- Naranjito Location in Honduras
- Coordinates: 14°57′N 88°41′W﻿ / ﻿14.950°N 88.683°W
- Country: Honduras
- Department: Santa Bárbara
- Villages: 13

Area
- • Total: 130.5 km^{2} (50.4 sq mi)

Population (2019)
- • Total: 13,016
- • Density: 99.74/km^{2} (258.3/sq mi)

= Naranjito, Honduras =

Naranjito is a municipality in the department of Santa Bárbara, Honduras. It covers an area of 130.5 km2 and had a population of 11,901 inhabitants according to the 2013 national census. The economy is dependent primarily on agriculture especially coffee, and livestock rearing.

== History ==
Naranjito was officially founded in 1820, and was elevated as a municipality in 1844. On 28 December 1931, the Naranjito district was created consisting of the municipalities of Protection, Atima and El Naranjito.

== Geography ==
Naranjito is located in the department of Santa Bárbara in Honduras. It borders the municipalities of Protección to the south, Atima and San Luis to the north, San Nicolás, Trinidad, and San Jose to the west, and Lepaera to the east. The municipality covers an area of 130.5 km2 and has an average elevation of 930 m above sea level. It is watered by the Jicatuyo River. There are several hot springs located near the municipality.

== Administrative divisions ==
The municipality comprises 12 aldeas (villages) and their associated caseríos (hamlets).

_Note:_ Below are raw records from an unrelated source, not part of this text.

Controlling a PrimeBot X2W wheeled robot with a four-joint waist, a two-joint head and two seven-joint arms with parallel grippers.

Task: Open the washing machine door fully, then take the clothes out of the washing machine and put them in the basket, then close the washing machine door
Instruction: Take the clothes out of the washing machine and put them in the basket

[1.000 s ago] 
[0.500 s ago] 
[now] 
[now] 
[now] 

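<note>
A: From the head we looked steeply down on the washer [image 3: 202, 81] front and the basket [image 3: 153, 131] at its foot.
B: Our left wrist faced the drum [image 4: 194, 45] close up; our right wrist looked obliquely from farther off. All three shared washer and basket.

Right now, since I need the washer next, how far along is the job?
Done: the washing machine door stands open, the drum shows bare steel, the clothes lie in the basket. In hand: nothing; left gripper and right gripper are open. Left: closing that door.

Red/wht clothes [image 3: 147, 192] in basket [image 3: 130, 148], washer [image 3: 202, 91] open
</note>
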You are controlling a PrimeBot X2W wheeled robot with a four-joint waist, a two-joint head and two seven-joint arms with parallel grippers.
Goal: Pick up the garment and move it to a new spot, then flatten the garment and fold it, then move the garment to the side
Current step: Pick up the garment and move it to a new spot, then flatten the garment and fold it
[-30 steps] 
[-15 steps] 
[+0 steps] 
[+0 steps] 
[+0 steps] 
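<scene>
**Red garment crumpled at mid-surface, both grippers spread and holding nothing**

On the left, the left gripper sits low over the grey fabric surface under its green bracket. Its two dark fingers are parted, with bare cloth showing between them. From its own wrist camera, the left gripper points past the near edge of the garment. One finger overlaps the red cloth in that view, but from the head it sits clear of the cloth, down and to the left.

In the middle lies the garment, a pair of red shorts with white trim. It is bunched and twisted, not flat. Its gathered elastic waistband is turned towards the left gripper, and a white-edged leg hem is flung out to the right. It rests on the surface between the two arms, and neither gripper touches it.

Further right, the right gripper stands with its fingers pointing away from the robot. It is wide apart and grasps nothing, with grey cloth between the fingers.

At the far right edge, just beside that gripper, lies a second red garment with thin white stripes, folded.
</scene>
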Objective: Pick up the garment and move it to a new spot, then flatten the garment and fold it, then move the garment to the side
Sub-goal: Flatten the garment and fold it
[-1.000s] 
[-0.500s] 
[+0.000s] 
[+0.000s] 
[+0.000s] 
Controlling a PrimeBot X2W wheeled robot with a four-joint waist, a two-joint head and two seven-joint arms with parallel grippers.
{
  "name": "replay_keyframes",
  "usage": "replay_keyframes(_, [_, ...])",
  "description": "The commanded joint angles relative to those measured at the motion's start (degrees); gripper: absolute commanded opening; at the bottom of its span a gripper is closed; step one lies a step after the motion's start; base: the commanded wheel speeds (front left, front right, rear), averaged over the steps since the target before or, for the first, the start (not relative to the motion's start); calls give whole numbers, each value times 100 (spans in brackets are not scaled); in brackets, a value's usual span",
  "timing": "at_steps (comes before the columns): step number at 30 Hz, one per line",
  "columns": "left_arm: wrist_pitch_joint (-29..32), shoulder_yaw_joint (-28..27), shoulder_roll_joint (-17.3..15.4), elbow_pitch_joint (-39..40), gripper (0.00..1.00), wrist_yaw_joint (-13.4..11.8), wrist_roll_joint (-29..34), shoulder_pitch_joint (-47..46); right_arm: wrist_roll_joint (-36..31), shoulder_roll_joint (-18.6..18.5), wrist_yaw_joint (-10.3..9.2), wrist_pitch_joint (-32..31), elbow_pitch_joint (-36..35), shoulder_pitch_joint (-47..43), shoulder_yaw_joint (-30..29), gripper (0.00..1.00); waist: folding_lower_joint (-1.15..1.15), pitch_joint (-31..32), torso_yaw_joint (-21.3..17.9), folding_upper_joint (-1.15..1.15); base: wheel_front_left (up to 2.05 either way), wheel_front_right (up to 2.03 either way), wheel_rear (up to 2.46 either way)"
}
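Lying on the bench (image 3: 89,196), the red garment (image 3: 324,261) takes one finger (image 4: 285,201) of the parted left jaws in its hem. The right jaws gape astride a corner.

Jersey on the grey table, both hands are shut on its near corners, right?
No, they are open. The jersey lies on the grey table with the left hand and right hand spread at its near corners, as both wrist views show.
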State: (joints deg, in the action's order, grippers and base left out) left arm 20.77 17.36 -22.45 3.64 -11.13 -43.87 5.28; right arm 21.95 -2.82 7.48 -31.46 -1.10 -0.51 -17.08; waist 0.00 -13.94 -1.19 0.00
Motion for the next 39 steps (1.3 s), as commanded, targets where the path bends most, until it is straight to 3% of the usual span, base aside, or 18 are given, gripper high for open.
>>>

Population of Naranjito by area and aldea (2013)
| Aldea | Population | Men | Women |
|---|---|---|---|
| Naranjito (municipal seat) | 4,529 | 2,158 | 2,371 |
| Camacal | 847 | 439 | 408 |
| El Nisperal | 480 | 244 | 236 |
| El Portillo | 1,265 | 641 | 624 |
| Jimilile | 329 | 177 | 152 |
| Las Crucitas | 1,327 | 671 | 656 |
| Quebrada del Rancho | 525 | 277 | 248 |
| San Isidro | 595 | 314 | 281 |
| San Juan | 676 | 357 | 319 |
| Santa Ana | 348 | 178 | 170 |
| Santiago de Posta | 617 | 310 | 307 |
| Ulapa | 363 | 183 | 180 |
| Total | 11,901 | 5,948 | 5,953 |

== Demographics ==
At the time of the 2013 census, Naranjito had a total population of 11,901 inhabitants, of whom 5,948 (50.0%) were male and 5,953 (50.0%) were female. The population increased from 10,367 inhabitants in 2001 to 11,901 in 2013. The municipality had an urban population of 4,214 (35.4%) and a rural population of 7,687 (64.6%). By broad age group, 35.8% of the population were aged 0–14, 57.9% were aged 15–64, and 6.3% were aged 65 and over. The median age was 20.9 years and the mean age was 26.2 years. Of the population, 0.25% were classified as Indigenous and rest as non-indigenous. Among the population aged 15 and over, the illiteracy rate was 30.6%, which was higher than the departmental average of 22.2%.

== Culture and economy ==
The economy of Naranjito is primarily based on agriculture, especially the cultivation of coffee, maize, and beans. Livestock rearing and small-scale commerce also contribute to the local economy. Naranjito celebrates its annual festival on 15 August in honour of its patron Virgin of the transit.